I should probably confess right out of the gate that I’m not really a golf aficionado. I’ve never played the game (except the miniature version, and that poorly), and I only watch it on TV because my sweet, 85-year-old daddy loves it, and I love him.

To my untrained eye, golf consists of men in colorful pants whacking small white balls with long metal sticks, vying to see who can plunk their ball in a series of holes using the fewest number of whacks. All the while, a team of volume-challenged commentators share their analysis of the whole process in the sort of hushed tones one might use if a baby were sleeping nearby. Go, team!

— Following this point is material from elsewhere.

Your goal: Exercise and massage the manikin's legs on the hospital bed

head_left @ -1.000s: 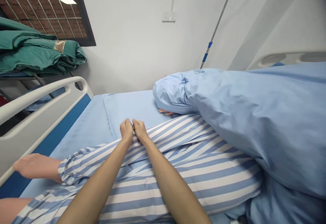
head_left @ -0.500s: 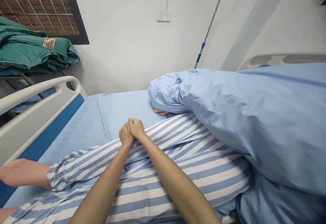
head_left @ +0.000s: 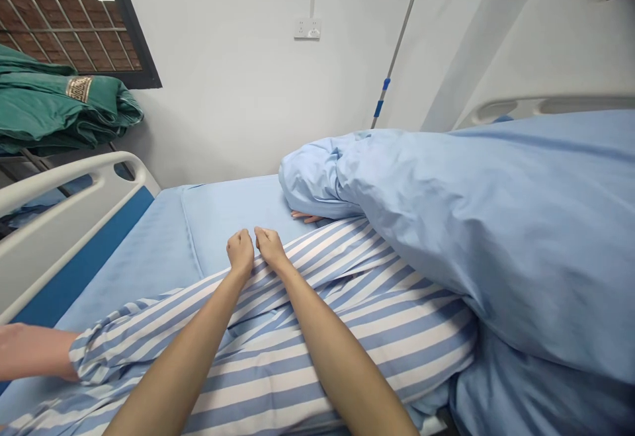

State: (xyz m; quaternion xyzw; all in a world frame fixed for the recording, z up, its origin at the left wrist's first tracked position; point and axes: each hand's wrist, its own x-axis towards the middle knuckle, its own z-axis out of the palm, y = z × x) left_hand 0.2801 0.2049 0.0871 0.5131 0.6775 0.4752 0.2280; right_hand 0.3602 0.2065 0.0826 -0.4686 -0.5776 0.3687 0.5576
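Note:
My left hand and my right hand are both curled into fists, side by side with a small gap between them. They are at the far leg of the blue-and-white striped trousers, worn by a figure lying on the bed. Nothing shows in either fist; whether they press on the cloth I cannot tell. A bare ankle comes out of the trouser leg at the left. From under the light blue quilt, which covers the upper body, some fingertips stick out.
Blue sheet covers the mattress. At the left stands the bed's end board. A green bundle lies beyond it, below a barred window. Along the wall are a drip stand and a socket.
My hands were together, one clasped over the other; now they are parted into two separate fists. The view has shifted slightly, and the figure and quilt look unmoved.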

I admit I don’t know much about golf, but there are a few things I do know. I know it requires finely tuned physical skills, extreme precision in both strategy and execution, and the mental calmness and acuity of a Jedi master.

I also know that you are an exceptionally good golfer. Anyone who has given the sport even a passing glance lately knows that. But that’s not what interests me most about you.

I may not be a golf aficionado, but I’m intensely interested in what makes people tick. I’m fascinated by human nature and character development and the fact that some people make this world more beautiful by the way they engage with their fellow men, while others seem only interested in achieving their own ends at any expense.

So, whenever the announcers whisper about you, I listen. And I love it when they puzzle over your maturity — how nothing seems to rattle you, and how your interview answers are uniformly gracious and unassuming. They obviously admire you, but in some ways, you’re a mystery to them.

It makes me smile. Because I think I understand at least part of the reason behind that mystery.

I think it’s your sister, Ellie.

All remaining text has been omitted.